Killers of 5Dimes Sports Book Convicted in Costa Rica Court

A Costa Rica court has convicted nine persons in the murder/kidnapping of 5Dimes founder Sean “Tony” Creighton.

Creighton was kidnapped in September of 2018 when two Costa Rica traffic officers pulled over his Porsche, stole the car and handed him over to the perpetrators of the crimes after what was later found to be a year long plot.

“5Dimes Tony” had been at the forefront of online gambling in Costa Rica for nearly two decades. Unlike other sports book owners Creighton tried to maintain a very low profile after seeing many of his competitors extradited from Costa Rica and convicted in United States courts on gambling related charges.

He did not dress like a multi-millionaire, preferring t-shirts and short pants. He avoided body guards despite his wealth,  in an attempt to avoid the attention it would attract.

He also avoided putting his name on any legal papers and entrusted his close inner circle of trusted employees to be the face of his activities. In Costa Rica it is not illegal to take bets on sports in the United States, so Costa Rican citizens are often used as “front persons” in these businesses.

When Creighton was taken the kidnappers demanded a five million dollar ransom with a hard deadline. Unable to come up with that amount in time the family sent one million dollars via Bitcoin as the kidnappers demanded. 5Dimes Tony was never released. He was just 43 at the time of the kidnapping.

Speculation ran rampant in the online booking world. Before the kidnapping Creighton was expected to enter into a plea deal in a United States criminal investigation that had uncovered his illicit activities in accepting and transferring money to and from the United States. Many thought he had just taken the money and ran off on one of his false passports to avoid prosecution.

Much of that speculation came to an end almost a year later when allegedly his body was found in a shallow grave in t he Pacific town of Quepos, Costa Rica. Allegedly, because many suspect that the body was never properly identified and was an “Epstien” style cover up by local authorities. His widow later settled the case for $47 million dollars with the United States government but was able to retain ownership of the sports book operation.

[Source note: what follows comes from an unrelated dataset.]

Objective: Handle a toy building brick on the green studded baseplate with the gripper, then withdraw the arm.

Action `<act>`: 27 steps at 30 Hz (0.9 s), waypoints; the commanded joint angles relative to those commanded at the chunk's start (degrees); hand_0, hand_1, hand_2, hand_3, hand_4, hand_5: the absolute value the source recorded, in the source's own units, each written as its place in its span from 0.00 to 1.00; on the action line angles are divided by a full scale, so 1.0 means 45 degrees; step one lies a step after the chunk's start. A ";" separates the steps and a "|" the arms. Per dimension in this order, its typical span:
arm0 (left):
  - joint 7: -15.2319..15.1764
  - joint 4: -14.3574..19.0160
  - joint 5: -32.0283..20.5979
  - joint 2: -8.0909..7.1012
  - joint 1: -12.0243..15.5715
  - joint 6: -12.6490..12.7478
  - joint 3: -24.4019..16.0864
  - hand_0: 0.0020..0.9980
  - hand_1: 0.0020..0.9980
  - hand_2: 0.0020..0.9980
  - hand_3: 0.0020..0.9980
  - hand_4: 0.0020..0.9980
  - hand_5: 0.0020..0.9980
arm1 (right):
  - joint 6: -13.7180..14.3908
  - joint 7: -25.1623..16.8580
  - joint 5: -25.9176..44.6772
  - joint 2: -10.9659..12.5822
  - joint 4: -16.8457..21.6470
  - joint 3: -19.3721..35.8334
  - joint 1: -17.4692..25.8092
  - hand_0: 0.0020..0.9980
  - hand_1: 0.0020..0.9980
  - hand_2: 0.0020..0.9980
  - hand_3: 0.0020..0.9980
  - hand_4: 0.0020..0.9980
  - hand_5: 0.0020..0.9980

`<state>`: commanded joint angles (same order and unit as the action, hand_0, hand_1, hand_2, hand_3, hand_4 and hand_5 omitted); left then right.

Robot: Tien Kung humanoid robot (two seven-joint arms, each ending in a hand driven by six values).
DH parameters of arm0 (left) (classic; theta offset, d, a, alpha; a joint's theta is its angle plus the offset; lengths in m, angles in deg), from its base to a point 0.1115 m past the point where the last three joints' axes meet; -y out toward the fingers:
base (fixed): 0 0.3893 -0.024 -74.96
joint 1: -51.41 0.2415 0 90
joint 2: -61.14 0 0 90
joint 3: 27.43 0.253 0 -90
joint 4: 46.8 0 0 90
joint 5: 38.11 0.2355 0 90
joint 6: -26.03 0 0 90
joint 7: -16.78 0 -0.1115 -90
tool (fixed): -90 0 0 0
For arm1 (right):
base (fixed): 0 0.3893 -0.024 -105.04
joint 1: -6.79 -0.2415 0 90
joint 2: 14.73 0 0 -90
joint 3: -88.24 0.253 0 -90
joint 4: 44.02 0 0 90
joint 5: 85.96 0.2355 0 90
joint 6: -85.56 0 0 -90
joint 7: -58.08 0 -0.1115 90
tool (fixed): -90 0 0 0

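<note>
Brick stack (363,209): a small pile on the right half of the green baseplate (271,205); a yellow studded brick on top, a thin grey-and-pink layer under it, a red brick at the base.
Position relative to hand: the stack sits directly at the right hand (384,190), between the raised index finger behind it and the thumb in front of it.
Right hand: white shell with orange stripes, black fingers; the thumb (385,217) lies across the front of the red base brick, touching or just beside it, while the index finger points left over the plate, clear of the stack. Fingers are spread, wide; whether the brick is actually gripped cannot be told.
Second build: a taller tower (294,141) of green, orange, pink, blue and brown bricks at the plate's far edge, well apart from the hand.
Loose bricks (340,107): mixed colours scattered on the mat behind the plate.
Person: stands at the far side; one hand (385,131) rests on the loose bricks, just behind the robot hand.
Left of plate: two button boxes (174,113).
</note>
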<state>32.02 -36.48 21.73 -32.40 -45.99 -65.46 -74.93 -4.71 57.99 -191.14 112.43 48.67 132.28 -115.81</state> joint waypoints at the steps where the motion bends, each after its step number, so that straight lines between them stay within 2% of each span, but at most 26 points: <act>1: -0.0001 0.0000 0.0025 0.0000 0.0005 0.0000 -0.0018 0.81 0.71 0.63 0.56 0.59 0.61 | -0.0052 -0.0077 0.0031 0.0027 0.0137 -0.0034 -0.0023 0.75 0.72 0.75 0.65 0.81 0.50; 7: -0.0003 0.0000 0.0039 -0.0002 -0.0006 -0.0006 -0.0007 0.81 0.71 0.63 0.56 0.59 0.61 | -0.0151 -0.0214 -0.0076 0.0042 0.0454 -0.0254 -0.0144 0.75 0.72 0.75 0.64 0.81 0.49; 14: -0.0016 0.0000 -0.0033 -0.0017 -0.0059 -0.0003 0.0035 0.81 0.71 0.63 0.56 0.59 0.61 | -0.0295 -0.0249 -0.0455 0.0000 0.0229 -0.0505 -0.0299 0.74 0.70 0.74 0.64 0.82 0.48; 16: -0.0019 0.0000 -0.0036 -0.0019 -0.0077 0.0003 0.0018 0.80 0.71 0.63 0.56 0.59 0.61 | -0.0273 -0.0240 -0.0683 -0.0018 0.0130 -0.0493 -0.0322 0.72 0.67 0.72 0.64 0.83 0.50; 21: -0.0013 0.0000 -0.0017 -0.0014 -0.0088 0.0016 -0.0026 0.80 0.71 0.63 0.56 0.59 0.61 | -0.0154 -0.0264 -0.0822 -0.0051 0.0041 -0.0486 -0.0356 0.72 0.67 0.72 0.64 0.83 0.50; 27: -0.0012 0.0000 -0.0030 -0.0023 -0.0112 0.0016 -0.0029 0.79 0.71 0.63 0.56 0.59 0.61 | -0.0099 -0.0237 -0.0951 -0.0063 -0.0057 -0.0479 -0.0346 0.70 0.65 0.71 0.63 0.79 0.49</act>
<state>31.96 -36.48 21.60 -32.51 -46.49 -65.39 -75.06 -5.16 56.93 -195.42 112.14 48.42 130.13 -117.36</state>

Those convicted of the crimes were found to be members of his entrusted inner circle at 5Dimes and their family, along with the two traffic cops that pulled him over. It was said at trial that he was killed when he recognized one of his former employees as one of the kidnappers.

The crew that took him were tracked from Costa Rica, to Panama, Cuba and finally in Zargoza, Spain. Legal experts were able to find them via the Bitcoin money paid to the kidnappers.

In order to avoid a lengthy trial and the potential sentences that could result, the defendants agreed to a deal with prosecutors. Most of those convicted received a maximum sentence of 35 years.